Child support in divorce mediation is calculated using the same state-mandated formula that applies in litigation, but mediation gives parents more flexibility in how they structure the surrounding details: how add-on expenses are split, how payments are made, how disputes are resolved, and how the agreement adapts as children age and circumstances change. The base support amount itself cannot be waived or set arbitrarily. California courts have independent authority to ensure agreements meet guideline levels, but everything around that base is negotiable. A well-drafted child support provision in your Marital Settlement Agreement saves years of disputes about who pays for what.
This guide walks through how child support actually works in California divorce mediation: what the guideline formula is, what cannot be waived or modified, what parents can structure flexibly, and the common drafting mistakes that lead to enforcement disputes. For broader information about how California child support works in general, our complete guide to how child support works in California covers the underlying framework in depth.
How California Calculates Child Support
Unlike spousal support, California child support is based on a state-mandated formula. The formula considers each parent’s gross income, the percentage of time each parent has the children, certain tax filing factors, deductible expenses (like health insurance premiums and mandatory retirement contributions), and other adjustments. The state provides an official California Child Support Guideline Calculator that produces the baseline guideline amount.
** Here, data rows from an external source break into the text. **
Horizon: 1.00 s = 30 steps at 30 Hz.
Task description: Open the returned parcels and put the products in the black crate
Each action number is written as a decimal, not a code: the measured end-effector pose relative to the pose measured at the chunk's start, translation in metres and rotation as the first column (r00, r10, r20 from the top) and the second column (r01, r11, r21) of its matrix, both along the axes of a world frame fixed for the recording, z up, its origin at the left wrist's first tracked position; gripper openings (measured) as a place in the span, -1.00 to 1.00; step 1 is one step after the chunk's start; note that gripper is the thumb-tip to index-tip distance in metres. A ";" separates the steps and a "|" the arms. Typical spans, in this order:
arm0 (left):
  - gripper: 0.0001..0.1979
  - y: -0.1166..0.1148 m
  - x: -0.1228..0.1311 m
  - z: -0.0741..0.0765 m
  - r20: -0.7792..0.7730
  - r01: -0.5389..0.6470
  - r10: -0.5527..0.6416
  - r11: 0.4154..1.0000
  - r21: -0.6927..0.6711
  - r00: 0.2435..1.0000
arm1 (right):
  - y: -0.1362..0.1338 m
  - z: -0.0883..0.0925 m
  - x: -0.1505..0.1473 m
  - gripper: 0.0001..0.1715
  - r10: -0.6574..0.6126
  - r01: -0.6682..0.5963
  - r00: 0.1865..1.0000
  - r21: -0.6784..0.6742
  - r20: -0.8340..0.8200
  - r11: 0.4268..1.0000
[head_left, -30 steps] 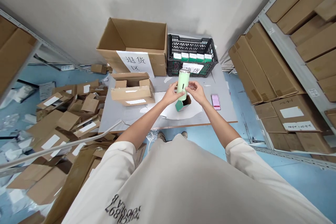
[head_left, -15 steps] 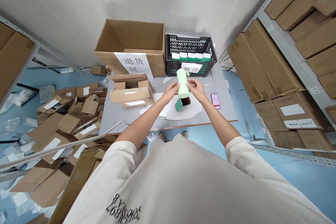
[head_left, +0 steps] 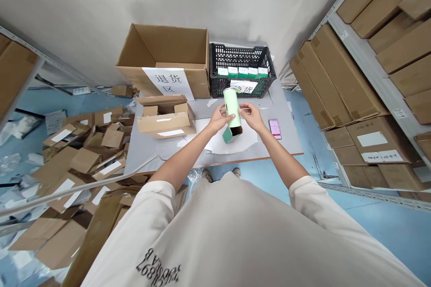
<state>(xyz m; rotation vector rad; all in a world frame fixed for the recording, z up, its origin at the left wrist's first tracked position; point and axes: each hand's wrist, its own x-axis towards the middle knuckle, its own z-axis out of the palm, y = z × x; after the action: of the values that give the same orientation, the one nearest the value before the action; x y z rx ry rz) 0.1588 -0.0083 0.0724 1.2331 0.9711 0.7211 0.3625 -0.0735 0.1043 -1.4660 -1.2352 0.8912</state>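
I hold a pale green cylindrical bottle (head_left: 231,106) upright in both hands above the grey table (head_left: 286,141). My left hand (head_left: 219,117) grips its left side, fingers wrapped round it. My right hand (head_left: 252,115) pinches its right side. Directly under the bottle stands a small open teal carton (head_left: 230,133) on a white sheet (head_left: 215,142); the bottle's base is at the carton's mouth.
Behind are a large open cardboard box with a label (head_left: 168,60) and a black crate (head_left: 241,68) of green-white cartons. An open cardboard box (head_left: 165,115) lies left, a pink phone (head_left: 275,128) right. Flattened boxes litter the floor left; shelves of boxes (head_left: 370,76) stand right.
The bottle rose out of the teal carton and then came back down to its mouth, tilting slightly. Both hands kept their hold.
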 end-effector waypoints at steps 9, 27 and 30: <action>-0.11 -0.013 0.011 -0.003 -0.171 0.024 0.024 0.961 0.275 0.985 | 0.001 0.024 0.004 0.01 -0.113 0.012 0.909 0.247 0.401 0.969; -0.10 -0.029 0.010 -0.001 -0.398 0.215 -0.003 0.845 0.490 0.918 | -0.015 0.028 0.007 -0.14 -0.178 0.084 0.901 0.242 0.396 0.967; -0.03 -0.036 0.002 -0.005 -0.577 0.276 0.008 0.873 0.402 0.816 | -0.018 0.019 0.012 -0.17 -0.195 0.101 0.891 0.240 0.410 0.966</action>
<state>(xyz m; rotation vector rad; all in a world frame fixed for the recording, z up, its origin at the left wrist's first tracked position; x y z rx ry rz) 0.1609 -0.0441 0.0676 2.0090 1.2063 0.4854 0.3742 -0.0916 0.1236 -1.6063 -1.4635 0.3197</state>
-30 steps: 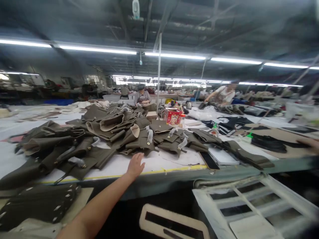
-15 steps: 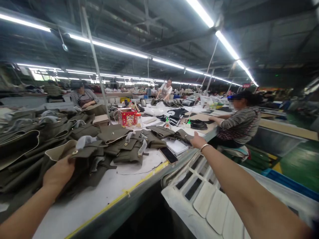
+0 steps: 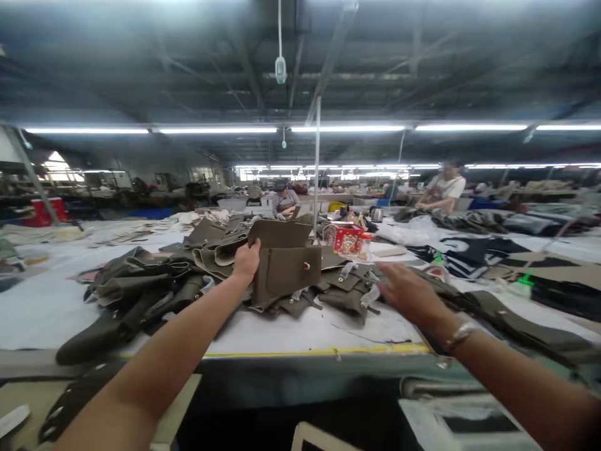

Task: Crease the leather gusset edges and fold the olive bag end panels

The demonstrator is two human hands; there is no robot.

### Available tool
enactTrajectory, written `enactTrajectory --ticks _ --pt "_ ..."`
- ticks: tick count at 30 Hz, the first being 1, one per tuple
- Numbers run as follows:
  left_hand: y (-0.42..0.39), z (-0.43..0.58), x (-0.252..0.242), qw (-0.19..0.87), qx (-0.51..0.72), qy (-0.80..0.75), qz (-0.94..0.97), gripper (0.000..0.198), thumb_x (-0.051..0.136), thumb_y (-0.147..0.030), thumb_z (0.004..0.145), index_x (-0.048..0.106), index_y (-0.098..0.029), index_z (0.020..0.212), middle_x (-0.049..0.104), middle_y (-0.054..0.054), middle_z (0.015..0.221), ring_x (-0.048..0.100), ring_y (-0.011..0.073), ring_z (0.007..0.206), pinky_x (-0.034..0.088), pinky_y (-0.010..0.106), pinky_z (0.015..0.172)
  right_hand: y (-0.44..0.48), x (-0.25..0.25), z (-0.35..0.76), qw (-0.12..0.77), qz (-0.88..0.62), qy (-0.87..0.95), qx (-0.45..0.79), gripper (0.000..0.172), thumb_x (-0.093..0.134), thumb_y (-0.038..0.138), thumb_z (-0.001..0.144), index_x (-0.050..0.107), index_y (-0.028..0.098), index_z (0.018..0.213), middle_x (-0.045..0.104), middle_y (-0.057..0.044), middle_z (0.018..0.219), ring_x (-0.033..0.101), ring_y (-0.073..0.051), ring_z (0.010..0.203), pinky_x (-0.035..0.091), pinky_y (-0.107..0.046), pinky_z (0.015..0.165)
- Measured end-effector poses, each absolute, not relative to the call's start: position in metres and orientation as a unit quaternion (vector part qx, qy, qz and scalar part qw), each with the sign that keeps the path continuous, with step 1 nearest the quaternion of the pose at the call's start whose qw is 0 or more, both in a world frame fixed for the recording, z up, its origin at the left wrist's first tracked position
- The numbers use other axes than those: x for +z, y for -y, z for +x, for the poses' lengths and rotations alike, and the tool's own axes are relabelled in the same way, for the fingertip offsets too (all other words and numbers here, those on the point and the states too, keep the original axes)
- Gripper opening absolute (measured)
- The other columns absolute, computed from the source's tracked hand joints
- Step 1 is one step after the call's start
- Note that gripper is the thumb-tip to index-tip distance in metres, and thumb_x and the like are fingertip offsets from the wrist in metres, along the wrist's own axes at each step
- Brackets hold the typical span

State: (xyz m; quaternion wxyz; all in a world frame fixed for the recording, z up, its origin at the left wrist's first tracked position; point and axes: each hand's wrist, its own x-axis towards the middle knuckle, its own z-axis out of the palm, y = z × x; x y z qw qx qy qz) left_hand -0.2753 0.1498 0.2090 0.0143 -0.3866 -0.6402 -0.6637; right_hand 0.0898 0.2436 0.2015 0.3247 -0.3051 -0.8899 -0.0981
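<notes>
The left hand (image 3: 246, 260) grips an olive fabric piece (image 3: 285, 268) by its left edge, lifted above the heap (image 3: 154, 282); the right hand (image 3: 407, 293) hovers beside it, fingers loosely spread, blurred.

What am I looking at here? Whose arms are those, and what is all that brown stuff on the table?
The camera sits on a person's head, so you see what they see, looking forward and down. The two bare arms reaching in from the bottom belong to that person. There is no machine, just hands.

The left hand holds up an olive-brown bag piece with a flap and a small round snap. The right hand, with a bracelet at the wrist, is open and blurred beside it, holding nothing.

On the long white table lies a big pile of the same olive-brown pieces. Behind it stands a red patterned box. Farther back, other people work at tables under long ceiling lights.
</notes>
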Motion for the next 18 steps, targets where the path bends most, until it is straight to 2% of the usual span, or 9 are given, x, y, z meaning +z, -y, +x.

Even when both parents agree on a different number, the court has an independent duty to protect the child’s interests and will typically require the agreement to meet guideline levels unless there is a valid, documented reason to deviate. This is one of the most important differences between child support and other negotiated terms in a divorce: parents have less flexibility on the base amount than they do on almost any other issue. For a deeper breakdown of how the calculation actually works, see how child support is calculated.
In mediation, the calculator gives you a starting number. From there, the work is structuring the agreement around that number in a way that fits your family.
What Cannot Be Waived or Modified in a Child Support Agreement
California law treats child support differently from other divorce terms because the right to support belongs to the child, not the parents. That means several rules apply regardless of what parents agree to:
- The right to support cannot be waived. Even if both parents want to skip child support entirely, the court will not approve that agreement (except in narrow circumstances where one parent has no income or the support is offset through other means).
- Base support must generally meet guideline levels. Going below guideline requires documented reasons the court accepts, typically using Form FL-342(A) Non-Guideline Child Support Attachment.
- Mandatory add-ons cannot be waived. Under California Family Code Section 4062(a), work-related childcare and unreimbursed health care costs are mandatory add-ons that must be shared between parents.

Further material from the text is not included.